Für das Buch sprechen sein flüssiger Schreibstil, der Spannungsbogen wird gut gehalten. Cliffhanger an genau den richtigen Stellen erleichtern das Hin- und Herspringen zwischen den Erzählsträngen. Davon gibt es einige, das erfordert am Anfang Konzentration, wird aber besser und die Auflösung ist dann auch klar. Gut erklärt ist für mich auch der Konflikt von Hannes im formalen Korsett des deutschen Steafrechts. Das ist spannend und war mir so bisher nicht bekannt.

Gut gemeint ist aber leider nicht immer gut gemacht. So hat sich der Autor in meinen Augen etwas "verhoben" mit dem Anliegen, dem Ursprungskonflikt noch einen zweiten gegenüber zu stellen und beide miteinander zu vergleichen. Oder das bei der Leserin anzustreben. Zwei moralische Konflikte, wobei der zweite in seiner Zufälligkeit arg konstruiert wirkt und zumindest bei mir viele offene Fragezeichen hinterlässt, drängt den ersten zurück.

Das Buch hätte durchaus Stoff für 2 Romane geliefert. So ist eine Familiensaga mit juristischem Grundkurs draus geworden, die nicht so richtig weiß, was sie sein will. Historischer Roman, Schildern von Schicksalen im Dritten Reich, die Geschichte einer großen Liebe, die auf harte (moralische) Proben gestellt wird? Oder das Anprangern eines Justizskandals?

Schade, dem letzten Punkt hätte ich mehr Fokus gegönnt.

Dass es beim Lesen immer mal einige Längen gibt, weil Gedanken eingeschoben sind oder (unwichtige) Nebenstränge bedient werden, lasse ich als persönlichen Eindruck beim Abwägen unbeachtet, denn das ist Geschmackssache.

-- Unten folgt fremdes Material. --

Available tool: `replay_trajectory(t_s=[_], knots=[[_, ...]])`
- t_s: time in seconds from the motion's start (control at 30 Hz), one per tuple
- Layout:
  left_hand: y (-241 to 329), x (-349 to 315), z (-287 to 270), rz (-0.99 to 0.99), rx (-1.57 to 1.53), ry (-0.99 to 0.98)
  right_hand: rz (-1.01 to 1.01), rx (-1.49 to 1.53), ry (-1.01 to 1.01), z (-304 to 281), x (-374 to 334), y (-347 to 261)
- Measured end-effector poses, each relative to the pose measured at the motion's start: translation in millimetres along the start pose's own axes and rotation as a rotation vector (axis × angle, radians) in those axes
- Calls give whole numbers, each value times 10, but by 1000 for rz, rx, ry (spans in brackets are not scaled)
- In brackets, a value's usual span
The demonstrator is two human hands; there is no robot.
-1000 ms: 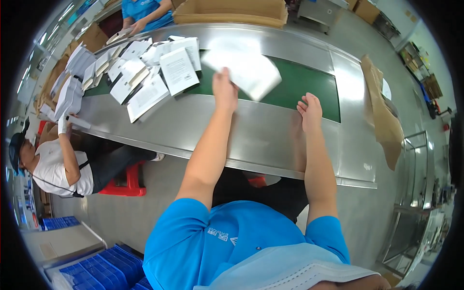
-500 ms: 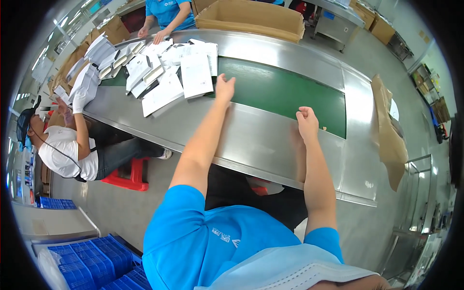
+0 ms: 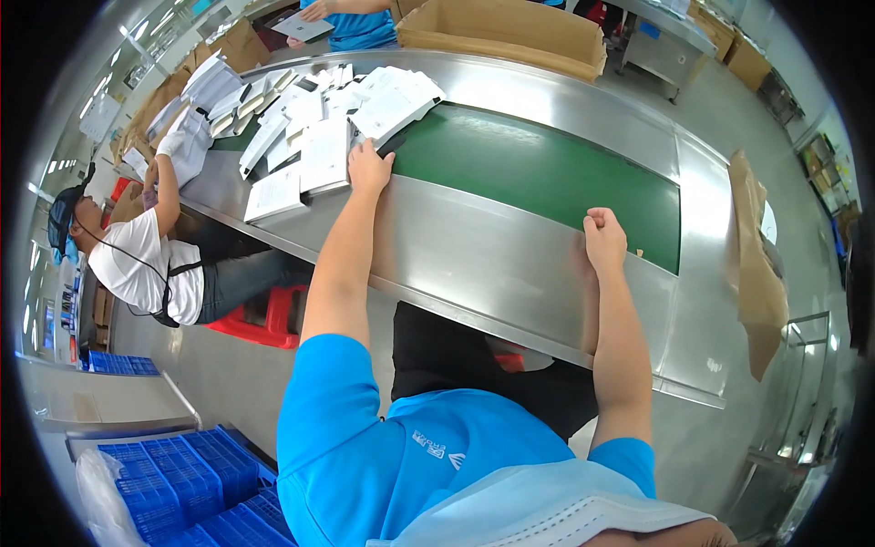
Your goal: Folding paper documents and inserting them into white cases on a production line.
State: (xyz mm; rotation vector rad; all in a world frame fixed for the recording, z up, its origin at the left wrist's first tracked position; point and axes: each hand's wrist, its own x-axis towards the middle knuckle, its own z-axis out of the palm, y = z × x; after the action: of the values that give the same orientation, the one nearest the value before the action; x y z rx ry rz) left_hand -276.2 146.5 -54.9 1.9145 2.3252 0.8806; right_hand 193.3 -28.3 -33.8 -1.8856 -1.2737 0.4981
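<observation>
A heap of flat white boxes [image 3: 325,153] lies across the left part of the steel table and its green belt [image 3: 510,164]. Some of them overlap at angles, and dark edges show between them. My left hand [image 3: 369,169] is at the right edge of the heap, thumb apart from the fingers, fingertips beside a white box. Whether they touch it I cannot tell. My right hand [image 3: 604,239] is over the belt's near steel border, its fingers curled in with nothing visible in them.
Across the table a person in blue holds a flat box [image 3: 303,27]. At left, a person in white [image 3: 137,264] reaches to the heap's far-left end. A cardboard carton [image 3: 501,38] stands beyond the table, brown paper [image 3: 756,264] hangs at its right end, and blue crates [image 3: 173,483] sit lower left.
My left hand has moved left to the heap's edge; my right hand stays curled near the belt. Boxes in the heap lie differently, and the person across now holds up a box.
</observation>
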Motion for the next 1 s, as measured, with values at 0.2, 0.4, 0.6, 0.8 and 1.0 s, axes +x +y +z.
replay_trajectory(t_s=[0.2,0.4,0.6,0.8,1.0], knots=[[122,229,-168,-89,298,-88,1,-28,44,25,-17,33],[202,492,-414,256,402,-125,14,-84,84,82,-35,-87],[1066,229,-1438,380,227,81,14,-105,71,64,-39,-31],[1568,-314,-1446,67,-845,145,-19,55,126,17,38,77],[2218,-1009,-396,-496,-1786,-377,114,860,-18,-90,-18,-26]])
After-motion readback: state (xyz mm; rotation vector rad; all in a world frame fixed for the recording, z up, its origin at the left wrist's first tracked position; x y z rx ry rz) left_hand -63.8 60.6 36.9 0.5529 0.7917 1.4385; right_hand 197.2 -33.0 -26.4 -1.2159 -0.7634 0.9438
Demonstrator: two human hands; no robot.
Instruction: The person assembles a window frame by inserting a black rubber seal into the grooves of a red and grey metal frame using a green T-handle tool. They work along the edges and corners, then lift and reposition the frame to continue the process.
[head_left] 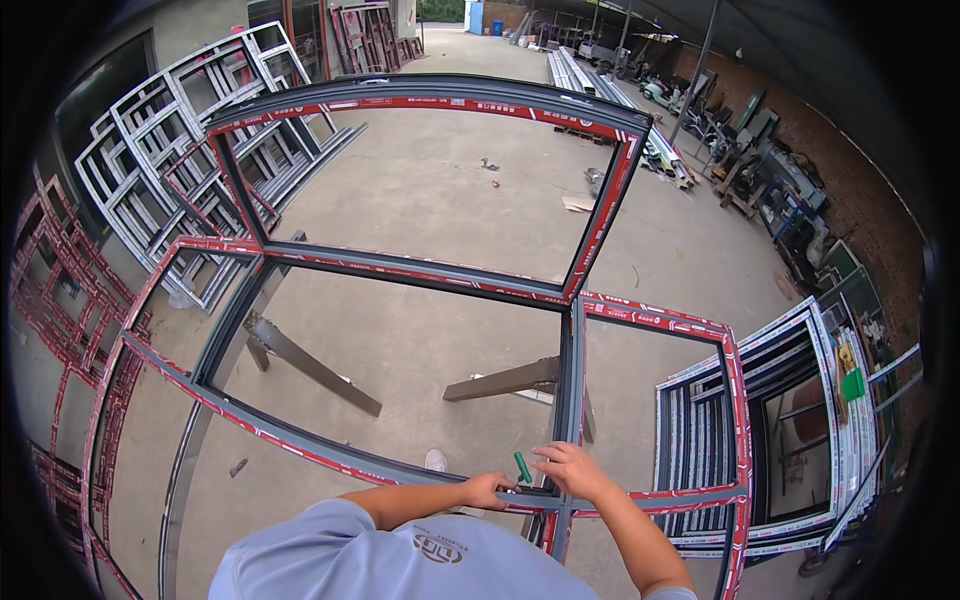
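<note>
Outdoors, we steady a large grey window frame [420, 270] edged in red film, resting on trestles [300, 360]; it looks stiff, heavy, best gripped at its rails. At its near edge our left hand [487, 490] pinches a green-handled tool [523, 467], while our right hand [570, 468] presses curled fingers on the joint.

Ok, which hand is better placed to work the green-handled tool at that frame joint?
Probably the left hand: it appears to grip the green-handled tool against the window frame. The right hand rests on the upright bar, steadying it.
</note>
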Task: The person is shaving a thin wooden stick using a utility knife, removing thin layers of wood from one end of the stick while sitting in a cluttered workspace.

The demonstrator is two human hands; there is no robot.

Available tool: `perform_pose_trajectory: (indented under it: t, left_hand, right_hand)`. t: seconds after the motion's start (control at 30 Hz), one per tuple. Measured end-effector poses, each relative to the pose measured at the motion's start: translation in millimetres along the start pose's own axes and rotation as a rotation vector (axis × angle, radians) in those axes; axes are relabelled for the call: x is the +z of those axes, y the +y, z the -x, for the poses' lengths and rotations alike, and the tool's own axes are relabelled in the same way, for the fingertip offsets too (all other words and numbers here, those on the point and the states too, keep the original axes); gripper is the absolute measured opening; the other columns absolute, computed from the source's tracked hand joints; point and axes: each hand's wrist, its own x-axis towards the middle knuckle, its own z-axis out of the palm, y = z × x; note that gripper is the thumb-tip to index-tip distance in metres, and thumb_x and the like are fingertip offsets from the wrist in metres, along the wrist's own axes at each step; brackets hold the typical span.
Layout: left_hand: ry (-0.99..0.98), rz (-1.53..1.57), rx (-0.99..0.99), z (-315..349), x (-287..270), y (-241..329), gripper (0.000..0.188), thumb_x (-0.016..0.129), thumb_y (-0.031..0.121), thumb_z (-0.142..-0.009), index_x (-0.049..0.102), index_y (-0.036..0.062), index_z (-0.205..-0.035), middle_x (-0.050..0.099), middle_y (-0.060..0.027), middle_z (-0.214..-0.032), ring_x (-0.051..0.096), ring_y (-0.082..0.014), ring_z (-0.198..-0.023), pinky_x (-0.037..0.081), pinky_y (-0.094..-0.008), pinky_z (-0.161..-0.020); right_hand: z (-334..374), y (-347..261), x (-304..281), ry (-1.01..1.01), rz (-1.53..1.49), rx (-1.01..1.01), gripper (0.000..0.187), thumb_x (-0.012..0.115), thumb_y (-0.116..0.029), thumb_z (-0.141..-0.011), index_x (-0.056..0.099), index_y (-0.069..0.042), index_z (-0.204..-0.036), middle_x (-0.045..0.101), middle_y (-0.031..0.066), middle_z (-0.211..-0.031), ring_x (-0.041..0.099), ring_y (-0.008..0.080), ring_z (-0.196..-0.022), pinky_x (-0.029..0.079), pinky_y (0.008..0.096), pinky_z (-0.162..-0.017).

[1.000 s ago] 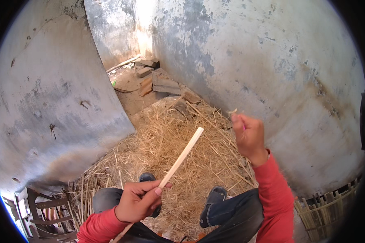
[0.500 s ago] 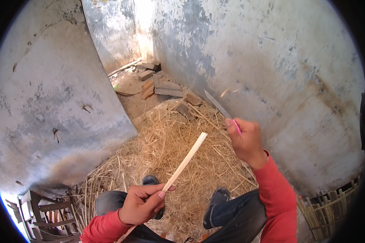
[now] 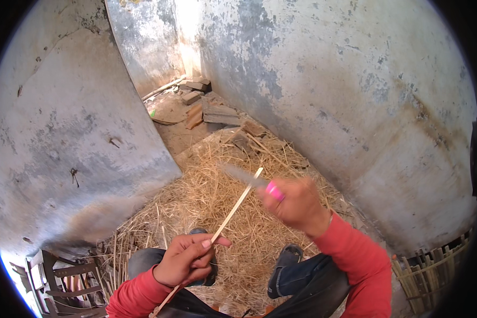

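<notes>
My left hand (image 3: 190,258) is closed around a thin, pale strip of wood (image 3: 233,209), perhaps bamboo. One end of the strip points up and away to the right; the other passes back below my wrist over my lap. In my right hand (image 3: 298,204) is a knife with a pink handle (image 3: 275,191). Its blade (image 3: 239,174), smeared by motion, crosses the strip close to the far end. Whether the edge touches the wood I cannot tell.
Pale shavings (image 3: 212,191) cover the floor between and beyond my feet. Bricks and broken slabs (image 3: 220,115) lie farther back. Peeling walls (image 3: 334,74) stand on both sides. A wooden frame (image 3: 63,281) is at lower left, a slatted bamboo piece (image 3: 432,273) at lower right.
My right hand has swung left and down, bringing the knife from near the right wall to the strip's far end. The strip now shows a narrower side. Chips seen in the air are gone.
</notes>
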Motion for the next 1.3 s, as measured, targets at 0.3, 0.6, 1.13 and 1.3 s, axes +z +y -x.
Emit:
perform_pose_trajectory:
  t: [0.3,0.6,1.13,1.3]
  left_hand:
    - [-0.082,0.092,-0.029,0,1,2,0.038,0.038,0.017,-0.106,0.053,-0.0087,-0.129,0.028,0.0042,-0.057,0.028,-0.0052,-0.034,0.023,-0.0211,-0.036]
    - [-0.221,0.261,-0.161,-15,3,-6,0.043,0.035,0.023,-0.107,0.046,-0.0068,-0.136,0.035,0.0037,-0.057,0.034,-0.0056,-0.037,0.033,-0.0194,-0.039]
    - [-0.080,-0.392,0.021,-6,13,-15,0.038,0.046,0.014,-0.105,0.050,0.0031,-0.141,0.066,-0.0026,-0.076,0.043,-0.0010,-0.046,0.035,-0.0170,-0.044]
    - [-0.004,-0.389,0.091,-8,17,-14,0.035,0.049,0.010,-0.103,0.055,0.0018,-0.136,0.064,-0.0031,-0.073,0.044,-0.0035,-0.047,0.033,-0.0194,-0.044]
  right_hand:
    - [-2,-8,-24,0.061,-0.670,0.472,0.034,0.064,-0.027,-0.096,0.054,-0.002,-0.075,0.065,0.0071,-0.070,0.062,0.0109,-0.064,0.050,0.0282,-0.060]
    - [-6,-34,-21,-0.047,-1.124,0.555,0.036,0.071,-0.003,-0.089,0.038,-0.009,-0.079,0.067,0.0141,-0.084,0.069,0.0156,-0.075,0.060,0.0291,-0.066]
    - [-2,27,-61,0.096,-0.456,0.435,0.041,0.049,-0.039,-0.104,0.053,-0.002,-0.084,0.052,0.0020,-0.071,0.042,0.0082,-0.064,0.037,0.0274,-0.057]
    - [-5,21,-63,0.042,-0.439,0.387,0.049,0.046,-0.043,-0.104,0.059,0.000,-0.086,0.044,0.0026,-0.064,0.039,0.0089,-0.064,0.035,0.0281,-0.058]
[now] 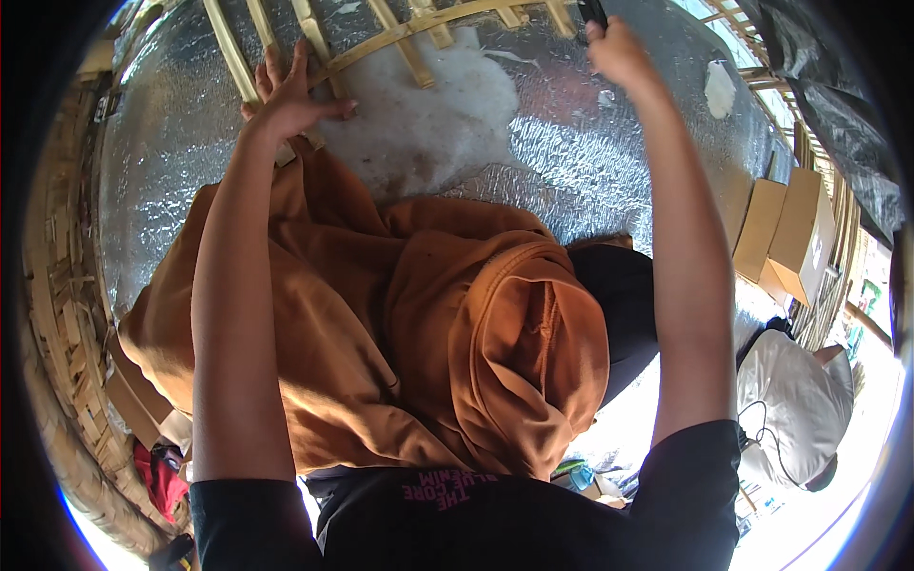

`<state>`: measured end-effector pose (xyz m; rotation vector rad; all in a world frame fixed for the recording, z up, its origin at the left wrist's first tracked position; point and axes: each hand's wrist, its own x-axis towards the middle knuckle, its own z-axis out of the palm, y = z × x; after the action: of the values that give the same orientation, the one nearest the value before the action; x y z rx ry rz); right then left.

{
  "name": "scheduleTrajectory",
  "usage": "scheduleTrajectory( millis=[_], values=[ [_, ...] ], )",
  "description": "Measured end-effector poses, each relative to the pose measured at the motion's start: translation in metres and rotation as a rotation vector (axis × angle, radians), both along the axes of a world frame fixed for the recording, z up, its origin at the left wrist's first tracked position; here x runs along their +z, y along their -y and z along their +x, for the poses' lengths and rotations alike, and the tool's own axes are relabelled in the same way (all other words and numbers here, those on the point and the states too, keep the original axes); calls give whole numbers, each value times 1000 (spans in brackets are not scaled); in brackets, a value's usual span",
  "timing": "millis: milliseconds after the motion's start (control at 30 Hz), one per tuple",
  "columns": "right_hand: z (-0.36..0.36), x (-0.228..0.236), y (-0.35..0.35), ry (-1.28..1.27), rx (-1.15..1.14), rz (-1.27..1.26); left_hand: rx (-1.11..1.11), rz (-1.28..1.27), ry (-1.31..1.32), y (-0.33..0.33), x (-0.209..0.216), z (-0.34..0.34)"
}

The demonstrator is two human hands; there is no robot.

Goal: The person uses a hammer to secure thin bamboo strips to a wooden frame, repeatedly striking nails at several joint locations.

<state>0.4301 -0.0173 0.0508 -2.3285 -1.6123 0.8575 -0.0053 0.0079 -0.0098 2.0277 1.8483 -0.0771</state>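
Note:
My left hand [293, 107] lies with spread fingers over light bamboo slats [413, 63] and beside the near end of a curved bamboo strip [357, 51] that crosses them. The slats lie side by side, running away beyond the top edge of the head view. My right hand [621, 57] is closed around a black, handle-like object [593, 11] at the far right end of the strip. Most of that object is cut off, so its kind does not show. Orange-brown cloth [333, 285] covers my lap.
Silvery foil sheeting [571, 143] covers the floor, with a whitish worn patch [428, 114] near the slats. A cardboard box [795, 233] and a white sack [795, 404] stand to the right. A woven bamboo wall [71, 285] runs along the left.

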Motion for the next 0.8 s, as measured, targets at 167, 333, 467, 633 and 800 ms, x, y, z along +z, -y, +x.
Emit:
scheduleTrajectory(
  millis=[167,333,467,633,800],
  values=[
    [11,31,2,513,-39,745,30,-40,-76,5,9,0],
    [-29,46,7,177,-268,861,28,-62,-61,2,14,8],
    [-6,-20,4,34,-51,89,18,-46,-24,3,9,11],
    [-23,33,14,387,36,489,25,-48,-25,4,14,8],
    [-61,64,12,67,-216,990,5,-18,-2,6,10,5]
  ],
)
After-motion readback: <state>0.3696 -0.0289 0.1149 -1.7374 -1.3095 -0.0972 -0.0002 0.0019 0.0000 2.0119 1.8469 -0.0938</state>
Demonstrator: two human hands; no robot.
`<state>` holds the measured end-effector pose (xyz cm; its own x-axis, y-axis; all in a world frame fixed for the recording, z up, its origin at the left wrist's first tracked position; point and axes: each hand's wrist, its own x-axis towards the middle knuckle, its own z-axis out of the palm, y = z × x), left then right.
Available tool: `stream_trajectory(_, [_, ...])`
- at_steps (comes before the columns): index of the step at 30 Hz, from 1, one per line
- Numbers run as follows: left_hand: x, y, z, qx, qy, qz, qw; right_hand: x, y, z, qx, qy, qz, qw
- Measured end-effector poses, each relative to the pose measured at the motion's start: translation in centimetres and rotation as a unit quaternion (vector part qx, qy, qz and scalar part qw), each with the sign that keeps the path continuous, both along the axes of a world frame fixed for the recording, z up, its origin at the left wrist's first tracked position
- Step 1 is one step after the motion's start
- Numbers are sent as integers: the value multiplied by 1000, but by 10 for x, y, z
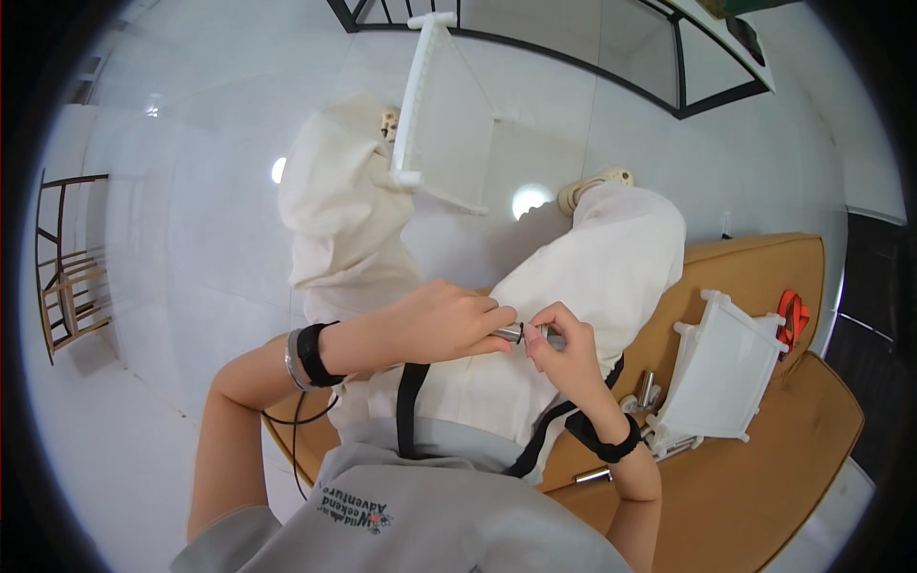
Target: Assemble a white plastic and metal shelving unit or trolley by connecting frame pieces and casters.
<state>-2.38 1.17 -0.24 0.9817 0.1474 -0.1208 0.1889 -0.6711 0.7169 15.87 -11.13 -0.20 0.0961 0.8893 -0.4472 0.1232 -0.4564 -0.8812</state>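
Observation:
Above my lap, my left hand (454, 320) is closed round a short shiny metal tube (508, 332) with a dark ring near its right end. My right hand (570, 353) pinches at that same end with thumb and fingers; the fingers partly hide what sits there. Most of the tube's left part is covered by my left hand. A white shelf panel (449, 119) with white corner connectors stands on edge on the floor by my left leg. More white panels (721, 368) lie stacked on the brown seat to my right.
Loose metal tubes (648, 387) lie beside the stacked panels, and another tube (594, 475) is nearer me on the brown seat (793, 449). An orange-red strap (791, 320) rests behind them. A black-framed table (630, 72) stands ahead, a wooden rack-like frame (72, 286) far left.

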Motion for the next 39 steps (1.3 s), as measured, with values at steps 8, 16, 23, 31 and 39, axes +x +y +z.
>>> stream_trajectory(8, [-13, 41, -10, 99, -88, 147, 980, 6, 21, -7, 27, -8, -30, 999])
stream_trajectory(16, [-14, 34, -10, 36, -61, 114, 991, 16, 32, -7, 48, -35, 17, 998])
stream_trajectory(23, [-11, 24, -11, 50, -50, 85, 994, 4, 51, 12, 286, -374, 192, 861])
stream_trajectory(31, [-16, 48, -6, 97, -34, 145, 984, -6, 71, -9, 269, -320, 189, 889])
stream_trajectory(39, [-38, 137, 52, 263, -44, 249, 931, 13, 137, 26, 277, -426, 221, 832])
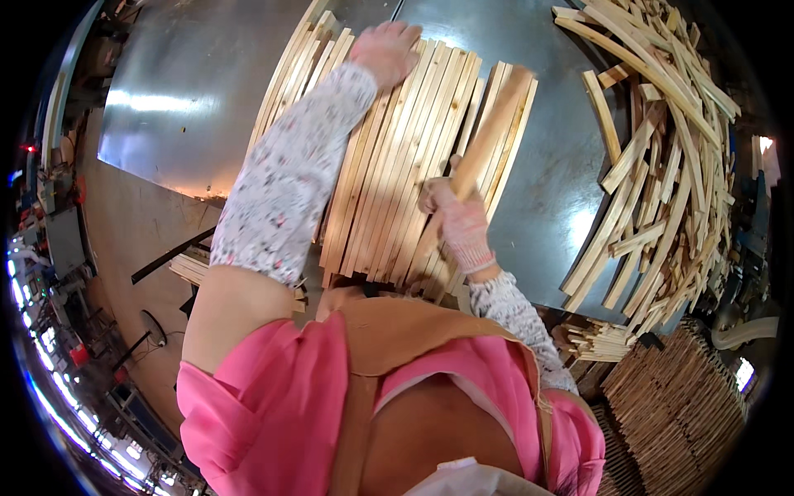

Ebenso werde ich die Tatsache, wie viele Zufälle ein Roman konstruieren kann und muss, nicht bewerten.

Insgesamt werden es drei Sterne und dennoch eine Leseempfehlung, schon allein, weil das Buch einen immer noch anhaltenden Justizskandal thematisiert und dazu spannende Einsichten in Justizabläufe liefert.